A Igualdade Ilusória

Havia um grande edifício, com diversas divisões, onde existia uma complexa e desigual organização entre os moradores do mesmo. Nos primeiros andares, ocupando 10% do espaço, moravam 80% dos inquilinos, que eram formados pelos mais variados tipos de pessoas, mas que no geral, eram trabalhadores, ganhavam pouco e o que ganhavam, era direcionado para o simples manter-se vivo. Nos andares do meio do edifício, moravam 15% dos inquilinos, que ocupavam 30% do espaço, e essas pessoas compunham um grupo homogêneo, onde achavam que faziam parte dos privilegiados do topo, mas que ocupavam funções que eram distribuídas por aqueles em troca do apoio e bajulação desses. Já nos andares superiores que eram muitos, diversos, melhores e mais amplos, com todas as regalias e luxos que se poderia imaginar em uma esplendorosa morada, viviam 5% dos privilegiados residentes daquele edifício, que ocupavam 60% do espaço do mesmo.

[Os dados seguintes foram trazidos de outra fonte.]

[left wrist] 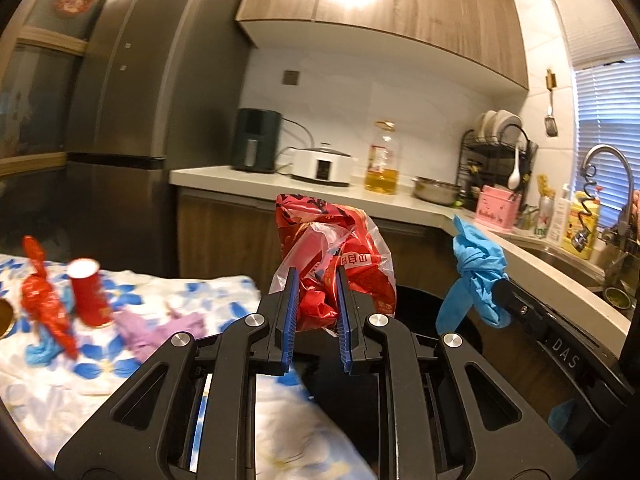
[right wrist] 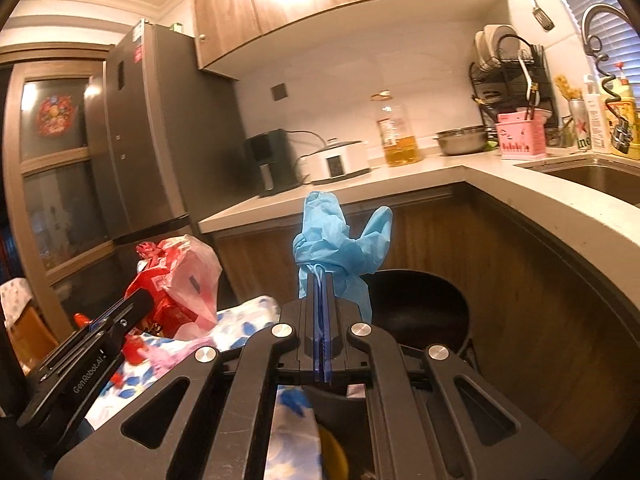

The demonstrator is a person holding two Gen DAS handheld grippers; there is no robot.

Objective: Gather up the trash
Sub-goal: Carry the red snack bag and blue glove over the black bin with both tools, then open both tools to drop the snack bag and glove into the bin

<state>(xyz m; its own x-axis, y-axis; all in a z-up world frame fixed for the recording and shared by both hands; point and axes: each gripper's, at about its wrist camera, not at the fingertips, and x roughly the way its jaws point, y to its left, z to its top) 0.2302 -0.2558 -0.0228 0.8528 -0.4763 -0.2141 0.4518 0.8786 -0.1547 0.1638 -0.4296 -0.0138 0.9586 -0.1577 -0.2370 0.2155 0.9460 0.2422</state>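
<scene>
A kitchen: a pale counter (left wrist: 256, 178) runs along the far wall under wooden cabinets, with a grey fridge (left wrist: 132, 92) at far left and a sink (right wrist: 592, 176) at far right. Near left lies a table under a blue-flowered cloth (left wrist: 132, 344).

The cloth and the things on it are blurred: a red cup (left wrist: 90, 292), a red wrapper (left wrist: 44, 300) and a purple scrap (left wrist: 160, 328) can be told, little more. A black bin (right wrist: 420, 304) stands near the counter's curve, its front cut off behind the grippers; what is inside cannot be made out.

The left gripper (left wrist: 316, 300) is clamped on a bag (left wrist: 332, 256), crumpled red packaging with white lettering inside thin clear plastic, held up above the table's right edge. The right gripper (right wrist: 321, 284) has its jaws pressed together on a glove (right wrist: 332, 240), pale blue and bunched, its fingers sticking up, held over the near rim of the bin. The two are near each other, not touching.
</scene>
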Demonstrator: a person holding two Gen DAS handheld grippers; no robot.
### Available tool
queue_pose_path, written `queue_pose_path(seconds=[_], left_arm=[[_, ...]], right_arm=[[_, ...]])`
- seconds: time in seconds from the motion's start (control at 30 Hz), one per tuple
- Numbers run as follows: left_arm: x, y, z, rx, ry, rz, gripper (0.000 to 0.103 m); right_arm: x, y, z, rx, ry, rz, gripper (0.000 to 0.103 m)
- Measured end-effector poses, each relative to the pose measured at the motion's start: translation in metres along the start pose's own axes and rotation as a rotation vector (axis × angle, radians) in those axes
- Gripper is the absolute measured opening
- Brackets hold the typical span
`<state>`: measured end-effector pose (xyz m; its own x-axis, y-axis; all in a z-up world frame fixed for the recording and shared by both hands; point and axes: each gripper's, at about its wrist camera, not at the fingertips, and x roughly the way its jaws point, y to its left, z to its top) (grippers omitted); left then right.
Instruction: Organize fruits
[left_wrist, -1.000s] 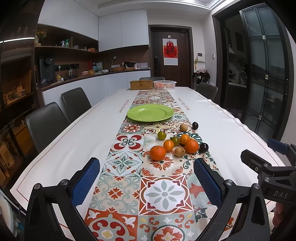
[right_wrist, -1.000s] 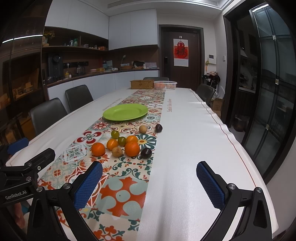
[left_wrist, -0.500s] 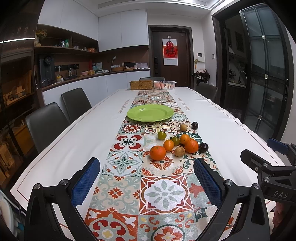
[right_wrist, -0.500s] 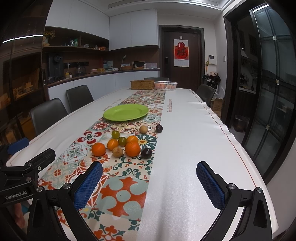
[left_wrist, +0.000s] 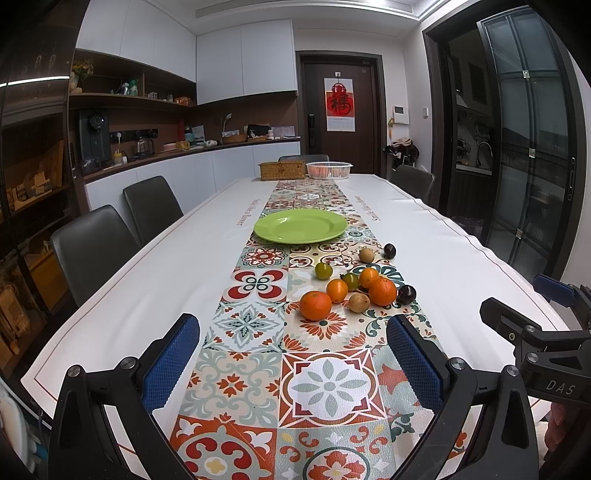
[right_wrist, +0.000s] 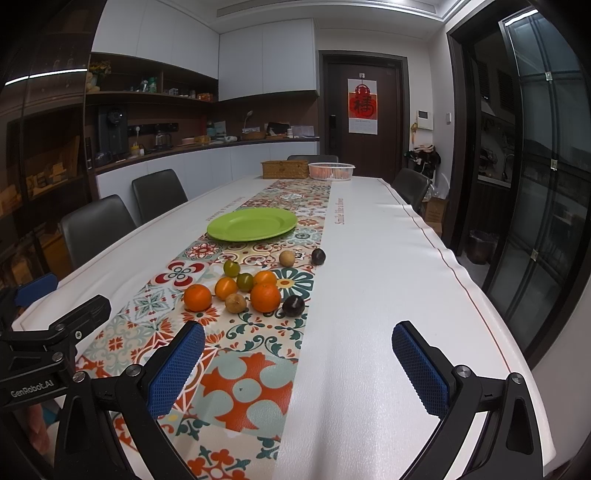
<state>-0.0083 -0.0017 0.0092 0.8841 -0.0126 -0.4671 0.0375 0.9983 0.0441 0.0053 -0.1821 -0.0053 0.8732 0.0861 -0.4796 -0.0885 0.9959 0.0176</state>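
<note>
- Nothing has changed vs a sec ago: fruits, green plate (left_wrist: 300, 226) and both sets of fingers sit just as they did. So the task hasn't begun; we judge no fruit has been sorted yet.
- Left gripper (left_wrist: 293, 363): fingers spread wide, holding nothing, above the near end of the bench (left_wrist: 159, 273).
- Right gripper (right_wrist: 298, 369): fingers likewise spread and empty, over the runner's right edge.
- Fruit cluster lies ahead of the left fingers, a bit twd the right one; in the right view it's ahead, twd the left finger. Plate is farther on, beyond the fruits, nothing on it.
- Nearest to our left fingers: big orange (left_wrist: 315, 305), round, dimpled skin. Beside it a tan fruit (left_wrist: 358, 302), dull and smooth, and a dark plum (left_wrist: 406, 294), glossy.
- Two green-ish round fruits (left_wrist: 323, 271) and smaller oranges sit behind; one more tan and one more dark fruit lie apart, nearer the plate.
- Runner (left_wrist: 255, 332): patterned tile print, looks like wipeable vinyl w/ slight grain. Finger pads (left_wrist: 171, 363): blue, cross-hatched, prob rubbery.
- Plate looks smooth plastic or glazed, shallow rim; round fruit could roll on it.
</note>
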Motion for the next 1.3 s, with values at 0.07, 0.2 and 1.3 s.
queue_pose_path(seconds=[0.07,0.2,1.3], left_arm=[[-0.001,0.000,0.000,-0.001,0.000,-0.001,0.103],[-0.002,0.000,0.000,-0.002,-0.005,-0.004,0.103],[0.008,0.000,-0.005,0.005,0.025,0.014,0.103]], right_arm=[[0.000,0.000,0.000,0.000,0.000,0.000,0.102],[0.000,0.000,0.000,0.000,0.000,0.001,0.102],[0.006,0.002,-0.003,-0.005,0.035,0.012,0.102]])
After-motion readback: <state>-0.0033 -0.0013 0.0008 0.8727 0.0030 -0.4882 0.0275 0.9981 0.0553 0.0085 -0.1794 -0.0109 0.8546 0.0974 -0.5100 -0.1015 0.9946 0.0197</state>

Existiam setores comuns, onde todos os moradores poderiam ocupar, e setores que apenas os moradores ilustres poderiam gozar de seu uso, gozo e disposição. Nos setores comuns haviam algumas coisas que deveriam ser divididas entre todos, mas nunca dava para todo mundo.

Os serviços de energia elétrica, água, gás, entre outros, eram pagos em cotas iguais entre todos os moradores, não importando o quanto cada um consumisse. Além do pagamento desses serviços, ainda se pagava o condomínio para outros gastos coletivos, mas que na verdade os moradores dos primeiros andares nunca se beneficiavam como os moradores dos andares superiores.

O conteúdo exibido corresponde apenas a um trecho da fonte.